Title :
Audio-visual scene understanding utilizing text information for a cooking support robot
Author :
Ryosuke Kojima;Osamu Sugiyama;Kazuhiro Nakadai
Author_Institution :
Graduate School of Information Science and Engineering, Tokyo Institute of Technology, 2-12-1, O-okayama, Meguro-ku, 152-8552, JAPAN
Abstract :
This paper addresses multimodal “scene understanding” for a robot using audio-visual and text information. Scene understanding is defined by extracting six-W information such as What, When, Where, Who, Why, and hoW on the surrounding environment. Although scene understanding for a robot has been studied in the fields of robot vision and audition, only the first four Ws except for why and how information were considered. We, thus, focus on extracting how information, in particular, on cooking scenes.

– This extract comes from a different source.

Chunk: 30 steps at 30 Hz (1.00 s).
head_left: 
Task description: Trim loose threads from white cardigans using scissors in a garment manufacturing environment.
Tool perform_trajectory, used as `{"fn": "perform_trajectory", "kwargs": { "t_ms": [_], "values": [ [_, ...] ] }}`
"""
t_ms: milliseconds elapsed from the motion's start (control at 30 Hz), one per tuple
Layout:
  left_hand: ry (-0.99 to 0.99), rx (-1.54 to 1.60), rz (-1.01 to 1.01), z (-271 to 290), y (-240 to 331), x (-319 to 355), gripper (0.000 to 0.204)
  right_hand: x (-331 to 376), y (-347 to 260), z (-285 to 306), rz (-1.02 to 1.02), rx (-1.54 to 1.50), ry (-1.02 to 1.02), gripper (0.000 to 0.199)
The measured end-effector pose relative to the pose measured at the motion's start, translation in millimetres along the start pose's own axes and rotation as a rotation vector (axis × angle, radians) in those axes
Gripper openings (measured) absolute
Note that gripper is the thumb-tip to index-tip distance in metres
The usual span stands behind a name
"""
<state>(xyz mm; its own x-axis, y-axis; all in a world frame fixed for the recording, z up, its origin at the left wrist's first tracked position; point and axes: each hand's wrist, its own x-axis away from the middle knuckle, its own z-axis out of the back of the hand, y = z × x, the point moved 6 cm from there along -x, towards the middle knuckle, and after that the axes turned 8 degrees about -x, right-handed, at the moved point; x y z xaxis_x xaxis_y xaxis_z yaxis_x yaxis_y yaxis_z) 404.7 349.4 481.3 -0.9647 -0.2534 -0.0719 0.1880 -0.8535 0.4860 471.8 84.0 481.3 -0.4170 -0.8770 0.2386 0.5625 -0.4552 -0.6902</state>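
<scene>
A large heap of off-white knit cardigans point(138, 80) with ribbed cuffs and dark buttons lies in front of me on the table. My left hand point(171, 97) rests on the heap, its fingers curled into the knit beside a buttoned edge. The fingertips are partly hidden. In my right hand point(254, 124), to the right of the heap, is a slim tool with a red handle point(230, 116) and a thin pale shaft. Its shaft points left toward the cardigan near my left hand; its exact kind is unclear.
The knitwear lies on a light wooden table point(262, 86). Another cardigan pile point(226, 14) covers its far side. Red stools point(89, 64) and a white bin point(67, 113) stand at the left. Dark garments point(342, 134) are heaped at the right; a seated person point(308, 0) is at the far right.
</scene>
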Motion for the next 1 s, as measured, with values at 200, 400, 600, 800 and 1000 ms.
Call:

In cooking scenes, we define how information as a cooking procedure, and it is useful that a robot gives appropriate advice for cooking. To realize such cooking support, we propose a multi-modal cooking procedure recognition framework consisting of Convolutional Neural Network (CNN), and Hierarchical Hidden Markov Model (HHMM). CNN is knows as one of the most advanced classifiers, and it is applied to recognize a cooking events from audio and visual information. HHMM models a cooking procedure represented by a sequence of cooking events, which is defined as a relationship between cooking events using text data obtained from web, and the cooking events classified with CNN. Therefore, our proposed framework integrates these three types of modalities. We constructed an interactive cooking support system based on the proposed framework, which advice a next step in the current cooking procedure through human-robot communication. Preliminary results with simulated and real recorded multi-modal scenes showed the robustness of the proposed framework in a noisy and/or occluded situation.
Keywords :
"Hidden Markov models","Data mining","Robot sensing systems","Cameras","Data models","Microphones"
Conference_Titel :
Intelligent Robots and Systems (IROS), 2015 IEEE/RSJ International Conference on
DOI :
10.1109/IROS.2015.7353973